Posted: Thu Nov 21, 2002 6:56 pm
by Tony
Split the three columns into five columns using a Transformer stage (derivation expressions using Field() as discussed above), then use a Pivot stage.
Manual for the Pivot stage is Pivot.pdf and is in the Packages folder of your DataStage client CD. It has good examples.

Welcome to the forum, Tony; I suspect you are the first from Taiwan (but would be happy to be proven wrong).

Edited by - ray.wurlod on 11/21/2002 02:05:05
Hi,Ray

Thanks for your reply,
That's a very helpful information for me.
and...i think you got the right answer :)

Posted: Thu Nov 21, 2002 7:04 pm
by cwong
Ray,

Use a sequencial file stage in front where the field delimiter will be specify accordingly; in this case will be the "," then inside the pivot stage, will list all the columns. Coming out from the pivot stage will be one column at a time. Use a transformer stage to check if the incoming data is not null, create an output record.

For another scenario, any column of data that needs to repeat in subsequent rows, save in a stage variable in the transformer stage and use it to build the output record.
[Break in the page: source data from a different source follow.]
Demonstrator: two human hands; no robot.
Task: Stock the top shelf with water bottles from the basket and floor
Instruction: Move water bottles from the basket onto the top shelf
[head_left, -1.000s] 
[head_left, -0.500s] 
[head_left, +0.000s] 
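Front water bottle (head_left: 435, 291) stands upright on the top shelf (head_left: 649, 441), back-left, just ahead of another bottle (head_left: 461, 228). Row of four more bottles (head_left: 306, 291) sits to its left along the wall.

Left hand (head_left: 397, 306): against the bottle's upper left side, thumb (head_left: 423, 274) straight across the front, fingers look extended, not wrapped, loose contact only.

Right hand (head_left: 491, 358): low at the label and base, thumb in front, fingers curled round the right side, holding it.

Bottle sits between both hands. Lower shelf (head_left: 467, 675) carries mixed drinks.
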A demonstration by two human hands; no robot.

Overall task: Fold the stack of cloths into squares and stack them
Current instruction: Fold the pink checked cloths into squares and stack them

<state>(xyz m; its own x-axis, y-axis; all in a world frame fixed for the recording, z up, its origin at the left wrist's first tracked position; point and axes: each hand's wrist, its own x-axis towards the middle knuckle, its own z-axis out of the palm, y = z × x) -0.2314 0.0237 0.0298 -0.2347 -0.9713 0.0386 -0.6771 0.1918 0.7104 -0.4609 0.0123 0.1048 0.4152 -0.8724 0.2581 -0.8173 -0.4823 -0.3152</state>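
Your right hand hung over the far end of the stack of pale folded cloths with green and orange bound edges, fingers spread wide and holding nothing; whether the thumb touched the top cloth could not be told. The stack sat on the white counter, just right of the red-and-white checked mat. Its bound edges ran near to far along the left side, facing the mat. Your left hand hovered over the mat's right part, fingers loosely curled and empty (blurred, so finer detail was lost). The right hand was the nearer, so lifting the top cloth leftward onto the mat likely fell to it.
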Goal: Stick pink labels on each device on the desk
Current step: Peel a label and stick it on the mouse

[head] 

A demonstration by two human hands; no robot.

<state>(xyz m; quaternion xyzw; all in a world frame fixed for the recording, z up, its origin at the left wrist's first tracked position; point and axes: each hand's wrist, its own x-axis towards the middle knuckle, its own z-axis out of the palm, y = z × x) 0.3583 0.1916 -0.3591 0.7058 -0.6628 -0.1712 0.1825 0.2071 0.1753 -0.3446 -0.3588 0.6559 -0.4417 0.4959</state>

Posted: Thu Nov 21, 2002 8:53 pm
by ray.wurlod
Nice thought, Cristal, but the source data come from two columns in a database table. The comma-delimited list is in one of the columns.

Posted: Fri Nov 22, 2002 10:24 pm
by cwong
I would suggest 2 options:
Option #1:
- bring in all needed columns from database table via the SELECT stmt
- use a transformer stage to concat all columns together with the @FM in between each
- translate delimiter in delimited list into @FM (field mark)
for example:
col1:@FM:col2:@FM:translate(col3,',',@FM)
note: pls check syntax of translate function.

Option #2:
- concatenate the columns into one big column in Select stmt
for example: SELECT col1||','||col2 FROM tab ...
assuming the ',' is the delimiter or use whatever used in the delimited list.
- send the big column into a transformer stage and translate the delimiter into @FM just before passing into the Pivot stage ...

Note: This option seems to be more flexible to handle changing number of incoming columns.



cwong

Posted: Sat Nov 23, 2002 3:39 pm
by ray.wurlod
In option #1 the function you require is Convert (there is no Translate function), for example:
Convert(",", @FM, col3)

Your option #2 in interesting in theory - have you tested it? As far as I know, the field mark character is not the internal delimited used by DataStage generally, but I'm prepared to learn new stuff; if the Pivot stage uses the field mark internally your option #2 would work.

The most flexible approach to handling a variable number of incoming columns is to use the multi-valued column capability of UniVerse tables; load the table un-normalized then select from it normalized on the association or non-associated multi-valued column. Of course this requires some knowledge to set up the UniVerse table with columns defined to be multi-valued and, perhaps, associated.

By and large, though, Cristal, I believe you are trying to add too much complexity to what is really a simple problem with a simple solution. In DataStage simplicity is the foundation of performance.



Edited by - ray.wurlod on 11/23/2002 15:40:52

Posted: Sun Nov 24, 2002 10:04 am
by cwong
Thanks for correcting the use of function ... the time I typed in my reply here, I just finished coding the transalte func in a SQL stmt to DB2 and got mixed up.

Yes, I am not a UV guru and have never use the multi-valued column capability of UniVerse tables. Your suggestion would be complicated to me.